Nate Hoffelder February 5, 2020 um 1:19 pm

Except there are plenty of 19th century writers that could have been chosen instead. All it would take is a quick Wikipedia search.


Disgusting Dude February 5, 2020 um 12:25 pm

Frankenstein’s monster, oh my.
That’s David Duke territory.

Wanna bet they get a free pass?
If it was Amazon doing this the mobs would reach all the way to Portland.

Gotta love NYC publishing culture.

(I’m surprised you haven’t covered the DIRT mess.

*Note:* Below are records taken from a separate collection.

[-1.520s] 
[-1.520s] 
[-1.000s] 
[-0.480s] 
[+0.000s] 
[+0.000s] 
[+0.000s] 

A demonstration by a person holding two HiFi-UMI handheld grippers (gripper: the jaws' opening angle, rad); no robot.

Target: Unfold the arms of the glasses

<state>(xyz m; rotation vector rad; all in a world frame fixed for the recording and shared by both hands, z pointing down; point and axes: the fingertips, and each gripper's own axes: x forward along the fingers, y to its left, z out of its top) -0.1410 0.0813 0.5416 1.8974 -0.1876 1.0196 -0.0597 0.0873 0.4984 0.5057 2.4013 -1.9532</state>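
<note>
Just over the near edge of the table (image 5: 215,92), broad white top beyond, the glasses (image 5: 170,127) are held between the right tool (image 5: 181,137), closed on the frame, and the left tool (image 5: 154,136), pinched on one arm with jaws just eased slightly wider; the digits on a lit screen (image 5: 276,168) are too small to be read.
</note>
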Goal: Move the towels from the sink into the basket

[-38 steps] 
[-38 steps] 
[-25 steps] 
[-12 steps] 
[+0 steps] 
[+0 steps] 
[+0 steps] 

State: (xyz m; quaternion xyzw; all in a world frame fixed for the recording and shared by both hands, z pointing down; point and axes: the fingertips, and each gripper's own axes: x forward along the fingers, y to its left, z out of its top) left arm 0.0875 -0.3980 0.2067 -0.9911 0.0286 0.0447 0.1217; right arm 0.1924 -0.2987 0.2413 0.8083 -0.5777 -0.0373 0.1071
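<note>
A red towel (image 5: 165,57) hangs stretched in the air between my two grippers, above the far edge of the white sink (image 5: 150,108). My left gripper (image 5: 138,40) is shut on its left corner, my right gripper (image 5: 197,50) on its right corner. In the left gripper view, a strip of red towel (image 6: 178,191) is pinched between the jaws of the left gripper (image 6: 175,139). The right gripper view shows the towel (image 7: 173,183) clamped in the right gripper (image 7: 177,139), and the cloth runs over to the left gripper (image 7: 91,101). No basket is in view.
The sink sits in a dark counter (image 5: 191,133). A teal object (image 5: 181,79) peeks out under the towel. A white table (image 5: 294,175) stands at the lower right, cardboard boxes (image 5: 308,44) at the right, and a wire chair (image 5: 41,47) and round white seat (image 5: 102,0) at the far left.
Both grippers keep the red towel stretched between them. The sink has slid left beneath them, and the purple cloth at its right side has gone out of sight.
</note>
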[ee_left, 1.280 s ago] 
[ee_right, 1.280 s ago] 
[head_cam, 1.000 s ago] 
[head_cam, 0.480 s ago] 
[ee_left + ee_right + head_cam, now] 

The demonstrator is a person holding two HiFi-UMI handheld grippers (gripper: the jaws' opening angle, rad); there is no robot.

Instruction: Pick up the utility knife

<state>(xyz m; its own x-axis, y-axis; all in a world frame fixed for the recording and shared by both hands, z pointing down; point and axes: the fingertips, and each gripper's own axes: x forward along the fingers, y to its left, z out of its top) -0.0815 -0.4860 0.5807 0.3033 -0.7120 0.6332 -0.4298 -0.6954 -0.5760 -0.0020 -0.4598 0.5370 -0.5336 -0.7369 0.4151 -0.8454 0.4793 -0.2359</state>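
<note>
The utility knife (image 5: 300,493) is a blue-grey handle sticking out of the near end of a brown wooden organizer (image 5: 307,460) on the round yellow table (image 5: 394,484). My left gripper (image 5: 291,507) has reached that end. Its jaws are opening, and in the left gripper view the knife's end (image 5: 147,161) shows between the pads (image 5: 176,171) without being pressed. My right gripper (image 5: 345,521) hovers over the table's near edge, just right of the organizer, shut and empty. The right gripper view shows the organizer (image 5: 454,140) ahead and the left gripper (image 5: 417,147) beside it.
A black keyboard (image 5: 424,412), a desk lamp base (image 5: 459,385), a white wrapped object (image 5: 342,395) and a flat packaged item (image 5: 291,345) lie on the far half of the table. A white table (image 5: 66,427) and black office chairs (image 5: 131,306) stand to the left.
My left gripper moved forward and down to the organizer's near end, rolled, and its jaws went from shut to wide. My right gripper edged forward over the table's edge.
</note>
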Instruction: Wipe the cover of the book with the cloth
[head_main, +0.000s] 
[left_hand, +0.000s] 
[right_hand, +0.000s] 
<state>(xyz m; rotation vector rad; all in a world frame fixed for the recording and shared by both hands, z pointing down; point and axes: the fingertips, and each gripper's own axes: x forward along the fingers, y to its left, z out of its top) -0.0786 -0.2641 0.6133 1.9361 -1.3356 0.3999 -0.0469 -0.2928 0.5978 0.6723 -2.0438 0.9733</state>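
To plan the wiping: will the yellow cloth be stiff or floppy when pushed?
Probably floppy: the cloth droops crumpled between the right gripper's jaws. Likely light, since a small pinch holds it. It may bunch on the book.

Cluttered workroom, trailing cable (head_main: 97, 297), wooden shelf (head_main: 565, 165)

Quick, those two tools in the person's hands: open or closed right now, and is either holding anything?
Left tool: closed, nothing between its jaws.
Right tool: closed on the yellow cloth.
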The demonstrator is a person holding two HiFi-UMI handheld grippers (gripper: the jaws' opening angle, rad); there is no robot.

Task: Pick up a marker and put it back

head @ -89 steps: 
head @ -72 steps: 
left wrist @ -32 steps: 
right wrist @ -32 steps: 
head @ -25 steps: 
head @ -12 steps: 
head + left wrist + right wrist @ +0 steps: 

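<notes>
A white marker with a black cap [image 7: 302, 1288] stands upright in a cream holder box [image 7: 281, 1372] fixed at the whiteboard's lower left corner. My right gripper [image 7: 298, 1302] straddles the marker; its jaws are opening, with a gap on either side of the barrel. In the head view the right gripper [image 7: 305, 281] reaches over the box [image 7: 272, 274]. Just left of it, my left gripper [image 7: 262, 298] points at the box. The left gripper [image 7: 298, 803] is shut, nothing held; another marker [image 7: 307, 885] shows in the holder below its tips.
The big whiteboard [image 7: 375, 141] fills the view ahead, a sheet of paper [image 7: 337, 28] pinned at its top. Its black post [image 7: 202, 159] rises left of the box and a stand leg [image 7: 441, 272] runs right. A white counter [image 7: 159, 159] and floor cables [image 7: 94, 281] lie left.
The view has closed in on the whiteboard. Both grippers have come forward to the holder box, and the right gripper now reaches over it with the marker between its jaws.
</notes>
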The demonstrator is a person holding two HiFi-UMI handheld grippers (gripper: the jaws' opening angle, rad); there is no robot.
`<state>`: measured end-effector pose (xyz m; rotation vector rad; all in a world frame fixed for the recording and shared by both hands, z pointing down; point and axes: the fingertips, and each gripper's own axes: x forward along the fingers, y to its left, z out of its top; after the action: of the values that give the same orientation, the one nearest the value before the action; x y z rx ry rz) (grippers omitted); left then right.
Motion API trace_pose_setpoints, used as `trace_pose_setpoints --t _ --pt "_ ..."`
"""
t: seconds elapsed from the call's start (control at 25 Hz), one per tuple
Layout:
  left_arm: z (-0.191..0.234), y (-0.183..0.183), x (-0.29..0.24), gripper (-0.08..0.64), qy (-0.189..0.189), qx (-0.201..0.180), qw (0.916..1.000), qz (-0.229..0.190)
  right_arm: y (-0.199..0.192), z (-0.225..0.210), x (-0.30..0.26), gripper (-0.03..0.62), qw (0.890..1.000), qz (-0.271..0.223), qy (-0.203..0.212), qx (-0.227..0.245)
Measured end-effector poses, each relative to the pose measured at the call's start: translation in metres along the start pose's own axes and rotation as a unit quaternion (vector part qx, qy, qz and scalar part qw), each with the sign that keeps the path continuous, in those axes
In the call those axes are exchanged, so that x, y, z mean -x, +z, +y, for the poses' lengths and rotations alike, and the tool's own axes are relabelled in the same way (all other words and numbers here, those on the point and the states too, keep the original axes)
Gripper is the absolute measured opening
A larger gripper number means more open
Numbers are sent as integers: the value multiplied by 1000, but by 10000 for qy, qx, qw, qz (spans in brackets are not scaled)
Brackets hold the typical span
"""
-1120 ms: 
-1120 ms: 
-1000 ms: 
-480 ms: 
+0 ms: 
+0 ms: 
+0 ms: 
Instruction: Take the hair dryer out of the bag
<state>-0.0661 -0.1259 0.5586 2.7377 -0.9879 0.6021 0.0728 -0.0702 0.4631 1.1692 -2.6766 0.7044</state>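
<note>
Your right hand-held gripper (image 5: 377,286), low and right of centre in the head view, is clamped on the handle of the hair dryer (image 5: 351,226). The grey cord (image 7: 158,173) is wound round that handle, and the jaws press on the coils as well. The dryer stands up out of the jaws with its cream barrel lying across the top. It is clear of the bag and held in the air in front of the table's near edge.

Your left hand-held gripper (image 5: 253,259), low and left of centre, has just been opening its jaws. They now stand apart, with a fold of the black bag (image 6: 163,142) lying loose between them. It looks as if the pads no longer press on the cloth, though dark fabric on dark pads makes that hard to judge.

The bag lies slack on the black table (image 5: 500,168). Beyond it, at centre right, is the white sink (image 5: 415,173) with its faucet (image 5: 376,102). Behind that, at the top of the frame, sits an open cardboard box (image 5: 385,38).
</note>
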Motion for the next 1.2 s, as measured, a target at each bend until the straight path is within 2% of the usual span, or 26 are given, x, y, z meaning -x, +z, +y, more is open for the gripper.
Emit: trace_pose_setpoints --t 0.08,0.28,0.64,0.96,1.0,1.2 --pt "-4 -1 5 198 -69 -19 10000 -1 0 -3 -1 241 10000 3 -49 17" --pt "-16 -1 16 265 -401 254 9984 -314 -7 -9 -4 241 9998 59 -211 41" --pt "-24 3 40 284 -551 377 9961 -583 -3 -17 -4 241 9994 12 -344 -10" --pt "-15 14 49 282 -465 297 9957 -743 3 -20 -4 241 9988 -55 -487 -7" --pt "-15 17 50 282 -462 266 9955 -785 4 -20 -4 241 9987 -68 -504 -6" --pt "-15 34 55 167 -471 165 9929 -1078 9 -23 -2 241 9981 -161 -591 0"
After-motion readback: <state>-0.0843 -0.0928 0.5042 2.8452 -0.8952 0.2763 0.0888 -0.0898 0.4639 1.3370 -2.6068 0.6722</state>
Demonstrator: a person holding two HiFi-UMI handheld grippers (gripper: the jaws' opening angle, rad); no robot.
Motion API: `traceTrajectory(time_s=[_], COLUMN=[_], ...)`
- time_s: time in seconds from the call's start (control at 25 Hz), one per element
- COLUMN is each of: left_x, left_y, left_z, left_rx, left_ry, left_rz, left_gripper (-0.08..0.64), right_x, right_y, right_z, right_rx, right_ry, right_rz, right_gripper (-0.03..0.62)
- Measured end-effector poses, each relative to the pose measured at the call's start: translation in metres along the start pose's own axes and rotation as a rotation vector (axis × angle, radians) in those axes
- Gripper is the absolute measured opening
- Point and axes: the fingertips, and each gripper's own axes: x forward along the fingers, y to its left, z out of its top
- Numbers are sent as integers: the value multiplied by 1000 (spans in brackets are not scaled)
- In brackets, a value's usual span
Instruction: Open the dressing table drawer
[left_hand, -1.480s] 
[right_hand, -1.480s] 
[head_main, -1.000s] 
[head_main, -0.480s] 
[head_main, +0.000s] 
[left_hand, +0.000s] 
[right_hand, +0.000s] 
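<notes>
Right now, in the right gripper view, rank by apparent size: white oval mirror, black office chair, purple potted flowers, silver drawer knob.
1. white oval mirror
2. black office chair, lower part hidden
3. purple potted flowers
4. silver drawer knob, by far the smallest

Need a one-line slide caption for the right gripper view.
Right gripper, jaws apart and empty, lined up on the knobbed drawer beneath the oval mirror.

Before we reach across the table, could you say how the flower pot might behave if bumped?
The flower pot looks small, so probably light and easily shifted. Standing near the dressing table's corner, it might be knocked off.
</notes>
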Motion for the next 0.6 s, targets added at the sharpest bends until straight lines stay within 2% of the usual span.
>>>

The barely veiled cribbing alone is worth a conversation.)

Nate Hoffelder February 5, 2020 um 1:20 pm

No, the Twitter mobs have already mobilized, so there’s no free pass.


Samiam February 5, 2020 um 1:02 pm

Hey I know! We should just make everything and everyone black! George Washington…make him black, Thomas Jefferson…make him black, Bill Gates, make him black, Superman, Goku, Naruto, Johnny Bravo, Woody from Toy Story, Jack from Titanic, Little Debbie, Winnie the Pooh…the possibilities are endless I am excited!!

Nate Hoffelder February 5, 2020 um 1:22 pm

It’s almost like they beleive race is an irrelevant and changeable detail that is about as important as your shirt.


Sad February 5, 2020 um 3:18 pm

The ad agency in question is TBWA


Allen F February 5, 2020 um 4:57 pm

Wait, I thought B&N got bought by that guy that turned some UK bookstores around, so what idiot(s) came up with this?

I swear B&N is doing everything in their power to kill themselves as a place people admit they’ve ever been …


Emma February 5, 2020 um 5:44 pm

This ended quickly!
https://www.theguardian.com/books/2020/feb/05/barnes-and-noble-diverse-classics-backlash


Disgusting Dude February 5, 2020 um 6:05 pm

Many of those listed above have been done.

Broadway is fond of race-bending historical and fictional characters: without going too deep there’s HAMILTON and THE WIZ, along with sundry Rome and Juliet adaptations, Like West Side Story.
As for Superman it’s been done repeatedly, via pastiches like ICON, along with more blatant presentations ranging from the heavy handed cringey "Calvin Ellis" version of Kal-El to the more interesting Val-Zod Superman II of the new 52 Earth 2. There’s also the Tangent "Harvey Dent" Superman but he harkens back to Siegel&Shuster’s initial SF villain prototype Superman rather than the Kryptonian mythos.
Pretty much a long standing tradition for clueless corporate publishing.

In truth, some of the B&N covers wouldn’t necessarily be offensive in a vacuum, but they’re outrageously stupid in the context they’re presented, of black history month; as if tbe only way to celebrate black literary culture is to blackface somebody else’s culture.
Plus that FRANKENSTEIN cover.

Nate Hoffelder February 5, 2020 um 7:31 pm

To give you one example, Patrick Stewart starred in a race-flipped Othello, and I can also sjow you a couple productions of Shakespeare with all black casts.


Disgusting Dude February 5, 2020 um 8:23 pm

It’s what passes for clever in those circles.


Gordon Horne February 10, 2020 um 7:56 pm

It would be very simple for anyone with a passion for books to find 12 good public domain works in English by non-white writers featuring non-white characters.

Conclusion: No one at B&N is passionate about books.

Just. So. Lazy.

Nate Hoffelder February 10, 2020 um 9:17 pm

It would take around ten minutes with Wikipedia (seriously).